Joseph Mrak isn’t gearing up to actively hunt these trust companies because he says Folio Dynamix is already a much bigger pond — but he expects other vendors to start wooing Concord accounts.
“This opens up the market a little for vendors like Fortigent and GlobalBridge,” he says. “Maybe even for us too. Maybe we can pick up a bit of the business in the Concord space.”
The triumph of open architecture
We’ll have to wait for future LPL earnings reports to find out how much they paid for Concord.
In terms of size and strategic value, Mark Casady has compared the deal to the $27 million acquisition of National Retirement Partners last summer.
At the time, that deal — which valued NRP at 63% its annual revenue — was widely considered overly generous.
But it also got LPL a toehold in the potentially vast retirement plan services market, and getting a similar toehold in the trust business is what industry observers say probably attracted the brokerage firm to Concord now.
“We’ve seen a lot of guys try to go after the trust space because there’s literally trillions of dollars there,” says Joseph Mrak.
“But it’s important that you know these markets, and they are not easy markets to get into.
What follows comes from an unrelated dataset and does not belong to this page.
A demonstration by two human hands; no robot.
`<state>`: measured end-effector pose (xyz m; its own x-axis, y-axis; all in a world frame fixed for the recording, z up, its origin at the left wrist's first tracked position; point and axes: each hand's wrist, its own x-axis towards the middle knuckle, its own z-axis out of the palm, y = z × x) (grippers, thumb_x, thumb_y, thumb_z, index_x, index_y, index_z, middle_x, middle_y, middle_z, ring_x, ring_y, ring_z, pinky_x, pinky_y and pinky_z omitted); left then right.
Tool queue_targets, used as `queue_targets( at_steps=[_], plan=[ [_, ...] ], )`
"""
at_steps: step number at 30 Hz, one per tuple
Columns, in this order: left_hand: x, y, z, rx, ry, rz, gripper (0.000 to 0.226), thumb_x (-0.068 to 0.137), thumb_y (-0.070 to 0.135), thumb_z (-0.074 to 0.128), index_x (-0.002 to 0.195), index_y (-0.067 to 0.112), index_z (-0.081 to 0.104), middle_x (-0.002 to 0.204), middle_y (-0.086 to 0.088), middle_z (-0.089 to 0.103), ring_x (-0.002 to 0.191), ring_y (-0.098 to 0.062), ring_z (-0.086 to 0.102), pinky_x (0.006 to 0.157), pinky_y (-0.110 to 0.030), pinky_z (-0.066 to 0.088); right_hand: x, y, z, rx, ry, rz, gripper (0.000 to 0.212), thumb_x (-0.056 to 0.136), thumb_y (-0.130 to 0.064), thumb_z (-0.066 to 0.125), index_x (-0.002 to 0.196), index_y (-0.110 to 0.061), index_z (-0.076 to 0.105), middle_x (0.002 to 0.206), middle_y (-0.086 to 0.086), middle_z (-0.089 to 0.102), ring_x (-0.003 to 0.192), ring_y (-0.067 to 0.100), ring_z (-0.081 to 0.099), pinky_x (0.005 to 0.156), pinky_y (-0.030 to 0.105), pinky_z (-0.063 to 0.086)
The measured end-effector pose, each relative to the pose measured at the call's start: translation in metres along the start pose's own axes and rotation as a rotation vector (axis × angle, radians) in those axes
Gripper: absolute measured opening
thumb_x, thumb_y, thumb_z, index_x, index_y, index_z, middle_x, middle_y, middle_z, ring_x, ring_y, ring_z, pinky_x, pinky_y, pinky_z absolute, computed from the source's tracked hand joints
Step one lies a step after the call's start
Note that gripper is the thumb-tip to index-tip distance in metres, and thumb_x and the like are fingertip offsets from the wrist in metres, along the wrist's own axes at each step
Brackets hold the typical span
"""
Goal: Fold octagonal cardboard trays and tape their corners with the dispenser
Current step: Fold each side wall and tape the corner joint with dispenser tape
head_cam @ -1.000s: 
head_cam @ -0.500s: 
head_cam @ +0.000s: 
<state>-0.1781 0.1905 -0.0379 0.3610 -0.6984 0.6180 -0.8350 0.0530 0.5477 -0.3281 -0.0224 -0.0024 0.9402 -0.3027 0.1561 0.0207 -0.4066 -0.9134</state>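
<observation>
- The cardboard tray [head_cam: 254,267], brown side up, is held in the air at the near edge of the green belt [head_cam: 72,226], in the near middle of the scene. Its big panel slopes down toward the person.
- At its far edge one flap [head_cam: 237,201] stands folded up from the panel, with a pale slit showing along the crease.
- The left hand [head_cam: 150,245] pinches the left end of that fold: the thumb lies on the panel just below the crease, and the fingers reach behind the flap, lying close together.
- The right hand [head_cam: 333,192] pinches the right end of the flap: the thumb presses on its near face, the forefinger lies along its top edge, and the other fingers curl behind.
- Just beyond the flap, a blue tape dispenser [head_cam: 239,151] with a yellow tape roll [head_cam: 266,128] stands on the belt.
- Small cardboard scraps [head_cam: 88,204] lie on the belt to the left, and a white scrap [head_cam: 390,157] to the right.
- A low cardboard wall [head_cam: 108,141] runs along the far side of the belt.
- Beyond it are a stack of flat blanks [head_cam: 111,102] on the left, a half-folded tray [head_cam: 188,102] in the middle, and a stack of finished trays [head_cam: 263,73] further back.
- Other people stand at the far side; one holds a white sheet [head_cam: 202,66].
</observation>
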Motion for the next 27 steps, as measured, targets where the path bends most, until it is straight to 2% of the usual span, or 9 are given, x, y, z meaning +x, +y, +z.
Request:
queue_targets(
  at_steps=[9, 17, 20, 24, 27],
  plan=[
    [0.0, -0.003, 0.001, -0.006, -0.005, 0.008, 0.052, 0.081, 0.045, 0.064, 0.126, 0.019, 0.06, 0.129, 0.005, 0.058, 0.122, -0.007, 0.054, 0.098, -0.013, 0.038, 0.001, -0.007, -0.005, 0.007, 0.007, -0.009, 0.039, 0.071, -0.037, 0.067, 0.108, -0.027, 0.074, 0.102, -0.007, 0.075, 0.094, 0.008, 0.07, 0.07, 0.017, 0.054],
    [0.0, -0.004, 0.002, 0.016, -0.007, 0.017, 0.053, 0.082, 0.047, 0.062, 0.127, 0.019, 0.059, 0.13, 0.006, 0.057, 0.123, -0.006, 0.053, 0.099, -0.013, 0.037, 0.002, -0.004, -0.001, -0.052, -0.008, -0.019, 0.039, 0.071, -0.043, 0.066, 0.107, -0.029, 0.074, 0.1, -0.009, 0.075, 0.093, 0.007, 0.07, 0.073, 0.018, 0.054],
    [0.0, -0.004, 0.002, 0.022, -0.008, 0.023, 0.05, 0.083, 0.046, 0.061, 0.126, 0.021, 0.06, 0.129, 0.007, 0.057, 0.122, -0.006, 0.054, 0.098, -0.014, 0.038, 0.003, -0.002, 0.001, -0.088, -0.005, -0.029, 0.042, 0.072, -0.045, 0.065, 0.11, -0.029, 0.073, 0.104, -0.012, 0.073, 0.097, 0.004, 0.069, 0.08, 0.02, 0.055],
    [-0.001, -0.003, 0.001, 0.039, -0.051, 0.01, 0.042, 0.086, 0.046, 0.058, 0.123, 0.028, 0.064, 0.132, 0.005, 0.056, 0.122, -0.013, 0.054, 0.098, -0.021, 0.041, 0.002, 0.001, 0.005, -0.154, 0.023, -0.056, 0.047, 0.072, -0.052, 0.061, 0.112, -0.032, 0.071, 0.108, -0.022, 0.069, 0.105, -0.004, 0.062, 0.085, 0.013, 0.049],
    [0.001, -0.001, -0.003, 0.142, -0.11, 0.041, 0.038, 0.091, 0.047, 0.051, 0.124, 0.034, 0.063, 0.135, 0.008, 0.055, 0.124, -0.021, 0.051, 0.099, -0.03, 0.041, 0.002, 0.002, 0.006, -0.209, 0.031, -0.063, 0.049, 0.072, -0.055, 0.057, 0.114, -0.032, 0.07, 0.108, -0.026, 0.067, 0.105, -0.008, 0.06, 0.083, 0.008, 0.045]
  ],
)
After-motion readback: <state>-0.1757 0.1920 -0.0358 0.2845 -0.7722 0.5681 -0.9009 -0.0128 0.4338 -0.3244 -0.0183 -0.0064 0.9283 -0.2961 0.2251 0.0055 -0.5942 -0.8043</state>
When you sell to independent advisors, you’re looking at more retail-style reps with a totally different customer base. Those guys are not trust officers.”
As those trust officers embrace open architecture solutions like those Concord and its rivals provide, the race for those trillion-dollar markets may only be heating up.
Two weeks ago, most of the brokerage trade publications didn’t even know what overlay investment management was, beyond some vague sense that it involved “open architecture.”
Today, this approach to wealth management is making headlines, and as bigger and bigger banks sign up, it will likely only get richer from here.
Scott Martin, contributing editor, The Trust Advisor Blog. Jerry Cooper and Steve Maimes contributed to the editing and research.